A Portland native, Adams earned an M.B.A and J.D. from Stanford; before joining the Standard, she was chief operating officer and director of investments at IAM Asset Management in New York City. In her current position, she manages a team that oversees the assets backing the company’s insurance claims, retirement plan payouts and trust funds.

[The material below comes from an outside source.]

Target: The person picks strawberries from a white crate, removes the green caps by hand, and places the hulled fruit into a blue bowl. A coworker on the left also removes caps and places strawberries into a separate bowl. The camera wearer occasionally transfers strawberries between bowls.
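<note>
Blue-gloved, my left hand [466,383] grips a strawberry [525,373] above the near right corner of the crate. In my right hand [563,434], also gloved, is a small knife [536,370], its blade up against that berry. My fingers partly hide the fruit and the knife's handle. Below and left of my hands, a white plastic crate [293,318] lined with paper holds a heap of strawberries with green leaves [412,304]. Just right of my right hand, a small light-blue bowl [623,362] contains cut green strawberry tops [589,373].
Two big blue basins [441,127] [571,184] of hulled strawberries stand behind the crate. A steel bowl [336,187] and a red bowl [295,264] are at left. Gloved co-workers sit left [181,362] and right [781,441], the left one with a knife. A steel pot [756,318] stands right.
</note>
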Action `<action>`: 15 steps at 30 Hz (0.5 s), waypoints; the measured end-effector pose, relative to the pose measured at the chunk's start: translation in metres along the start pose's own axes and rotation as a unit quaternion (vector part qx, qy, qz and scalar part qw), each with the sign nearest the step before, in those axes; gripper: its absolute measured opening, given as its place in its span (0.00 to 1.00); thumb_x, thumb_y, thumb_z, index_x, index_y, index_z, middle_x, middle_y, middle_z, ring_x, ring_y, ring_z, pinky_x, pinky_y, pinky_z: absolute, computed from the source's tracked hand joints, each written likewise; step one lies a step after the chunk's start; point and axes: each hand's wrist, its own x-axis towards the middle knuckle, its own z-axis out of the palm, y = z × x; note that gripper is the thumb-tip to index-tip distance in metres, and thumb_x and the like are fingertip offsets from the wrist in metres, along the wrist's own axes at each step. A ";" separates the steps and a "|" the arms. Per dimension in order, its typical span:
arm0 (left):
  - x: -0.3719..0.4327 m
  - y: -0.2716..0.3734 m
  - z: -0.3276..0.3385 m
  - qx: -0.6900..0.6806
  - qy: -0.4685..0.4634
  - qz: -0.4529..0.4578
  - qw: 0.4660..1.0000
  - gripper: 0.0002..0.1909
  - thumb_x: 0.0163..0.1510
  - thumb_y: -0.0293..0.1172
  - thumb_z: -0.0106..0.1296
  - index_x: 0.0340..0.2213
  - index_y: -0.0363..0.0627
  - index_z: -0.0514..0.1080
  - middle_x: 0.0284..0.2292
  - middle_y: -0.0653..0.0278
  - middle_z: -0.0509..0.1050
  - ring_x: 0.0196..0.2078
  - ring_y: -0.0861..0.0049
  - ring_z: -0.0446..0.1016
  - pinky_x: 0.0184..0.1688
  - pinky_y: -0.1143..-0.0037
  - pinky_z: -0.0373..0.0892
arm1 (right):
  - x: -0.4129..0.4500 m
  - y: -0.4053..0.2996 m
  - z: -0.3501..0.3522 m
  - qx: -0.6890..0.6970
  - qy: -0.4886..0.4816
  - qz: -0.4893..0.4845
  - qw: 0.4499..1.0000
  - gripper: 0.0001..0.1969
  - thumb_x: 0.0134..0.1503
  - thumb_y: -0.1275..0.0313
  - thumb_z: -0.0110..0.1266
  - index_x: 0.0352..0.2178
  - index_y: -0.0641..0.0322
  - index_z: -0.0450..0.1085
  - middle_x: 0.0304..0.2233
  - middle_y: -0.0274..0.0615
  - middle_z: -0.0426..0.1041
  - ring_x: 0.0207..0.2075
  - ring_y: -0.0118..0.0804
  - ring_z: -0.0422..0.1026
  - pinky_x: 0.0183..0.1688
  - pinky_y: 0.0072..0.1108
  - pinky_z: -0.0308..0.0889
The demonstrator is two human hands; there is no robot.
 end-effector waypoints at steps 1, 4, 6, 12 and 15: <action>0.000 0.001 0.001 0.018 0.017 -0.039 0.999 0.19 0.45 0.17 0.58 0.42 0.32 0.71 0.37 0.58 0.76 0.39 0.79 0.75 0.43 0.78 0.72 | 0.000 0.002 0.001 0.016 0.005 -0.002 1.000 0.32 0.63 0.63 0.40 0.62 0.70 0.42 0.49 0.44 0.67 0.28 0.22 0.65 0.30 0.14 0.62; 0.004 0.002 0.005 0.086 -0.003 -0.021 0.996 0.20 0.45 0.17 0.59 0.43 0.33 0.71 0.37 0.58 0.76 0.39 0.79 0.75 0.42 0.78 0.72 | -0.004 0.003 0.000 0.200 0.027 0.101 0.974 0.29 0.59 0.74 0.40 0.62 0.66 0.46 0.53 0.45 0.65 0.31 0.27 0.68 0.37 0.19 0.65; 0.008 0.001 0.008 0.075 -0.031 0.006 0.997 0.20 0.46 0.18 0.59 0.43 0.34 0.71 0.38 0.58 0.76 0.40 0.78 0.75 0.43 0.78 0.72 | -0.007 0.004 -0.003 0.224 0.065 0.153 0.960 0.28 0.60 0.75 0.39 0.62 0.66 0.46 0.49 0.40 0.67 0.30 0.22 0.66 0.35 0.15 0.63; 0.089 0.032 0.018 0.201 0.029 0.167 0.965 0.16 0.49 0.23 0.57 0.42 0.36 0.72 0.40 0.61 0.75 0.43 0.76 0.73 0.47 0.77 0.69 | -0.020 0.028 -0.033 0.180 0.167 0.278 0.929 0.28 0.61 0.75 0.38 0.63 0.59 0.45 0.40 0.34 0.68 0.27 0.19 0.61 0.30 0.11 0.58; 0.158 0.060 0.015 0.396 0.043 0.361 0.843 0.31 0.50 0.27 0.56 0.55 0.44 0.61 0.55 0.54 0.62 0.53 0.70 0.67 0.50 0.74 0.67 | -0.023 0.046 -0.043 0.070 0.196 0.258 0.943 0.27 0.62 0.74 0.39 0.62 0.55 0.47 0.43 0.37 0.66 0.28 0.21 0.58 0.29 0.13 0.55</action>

On a recent Thursday afternoon in her office, where security is so tight there’s no signage on the door — “the security is nobody knows about us” — Adams talked about the business of risk management and asset classes such as railcars and cell-phone towers. The daughter of a single mother and a former mergers and acquisitions lawyer who did pro bono work on voter rights campaigns, one of which was organized through Counsel for Change in the 2008 presidential election, Adams also advanced a wide-ranging theory of 21st-century demographic changes and corresponding seismic shifts in investment patterns.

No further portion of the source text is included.